▶ _Requirement_
Print the listing below exactly, leaving nothing out.

▶ _Data provided_
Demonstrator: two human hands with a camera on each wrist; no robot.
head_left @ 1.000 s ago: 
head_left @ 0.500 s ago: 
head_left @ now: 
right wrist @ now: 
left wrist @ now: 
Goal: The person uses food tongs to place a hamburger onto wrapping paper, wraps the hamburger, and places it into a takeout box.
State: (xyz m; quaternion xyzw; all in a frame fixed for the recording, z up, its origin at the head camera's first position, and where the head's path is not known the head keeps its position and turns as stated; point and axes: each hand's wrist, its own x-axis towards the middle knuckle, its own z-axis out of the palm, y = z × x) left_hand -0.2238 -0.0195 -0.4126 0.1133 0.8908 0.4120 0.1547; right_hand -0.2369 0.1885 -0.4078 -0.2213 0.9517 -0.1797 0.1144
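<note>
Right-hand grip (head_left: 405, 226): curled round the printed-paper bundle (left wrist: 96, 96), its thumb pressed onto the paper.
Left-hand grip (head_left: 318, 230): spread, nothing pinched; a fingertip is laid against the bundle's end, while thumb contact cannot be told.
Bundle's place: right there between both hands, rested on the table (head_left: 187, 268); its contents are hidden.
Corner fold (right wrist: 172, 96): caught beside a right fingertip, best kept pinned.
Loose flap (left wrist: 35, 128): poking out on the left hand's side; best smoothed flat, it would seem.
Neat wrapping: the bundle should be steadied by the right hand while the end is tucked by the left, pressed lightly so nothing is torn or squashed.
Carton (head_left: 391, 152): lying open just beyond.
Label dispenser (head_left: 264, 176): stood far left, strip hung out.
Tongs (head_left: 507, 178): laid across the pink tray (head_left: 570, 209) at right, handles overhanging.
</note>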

▶ _Response_
Demonstrator: two human hands with a camera on each wrist; no robot.
head_left @ 1.000 s ago: 
head_left @ 0.500 s ago: 
head_left @ now: 
right wrist @ now: 
left wrist @ now: 
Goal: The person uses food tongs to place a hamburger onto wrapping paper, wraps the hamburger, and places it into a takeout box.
State: (xyz m; quaternion xyzw; all in a frame fixed for the recording, z up, its origin at the head camera's first position, and where the head's path is not known the head keeps its position and turns as stated; point and axes: each hand's wrist, its own x-axis towards the middle knuckle, its own z-axis out of the palm, y = z × x) left_hand -0.2238 -0.0195 -0.4126 0.1133 0.8908 0.4120 0.1547; right_hand -0.2369 0.1885 -0.4078 -0.2213 0.9517 -0.1797 0.1144
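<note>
Right-hand grip (head_left: 405, 226): curled round the printed-paper bundle (left wrist: 96, 96), its thumb pressed onto the paper.
Left-hand grip (head_left: 318, 230): spread, nothing pinched; a fingertip is laid against the bundle's end, while thumb contact cannot be told.
Bundle's place: right there between both hands, rested on the table (head_left: 187, 268); its contents are hidden.
Corner fold (right wrist: 172, 96): caught beside a right fingertip, best kept pinned.
Loose flap (left wrist: 35, 128): poking out on the left hand's side; best smoothed flat, it would seem.
Neat wrapping: the bundle should be steadied by the right hand while the end is tucked by the left, pressed lightly so nothing is torn or squashed.
Carton (head_left: 391, 152): lying open just beyond.
Label dispenser (head_left: 264, 176): stood far left, strip hung out.
Tongs (head_left: 507, 178): laid across the pink tray (head_left: 570, 209) at right, handles overhanging.
</note>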

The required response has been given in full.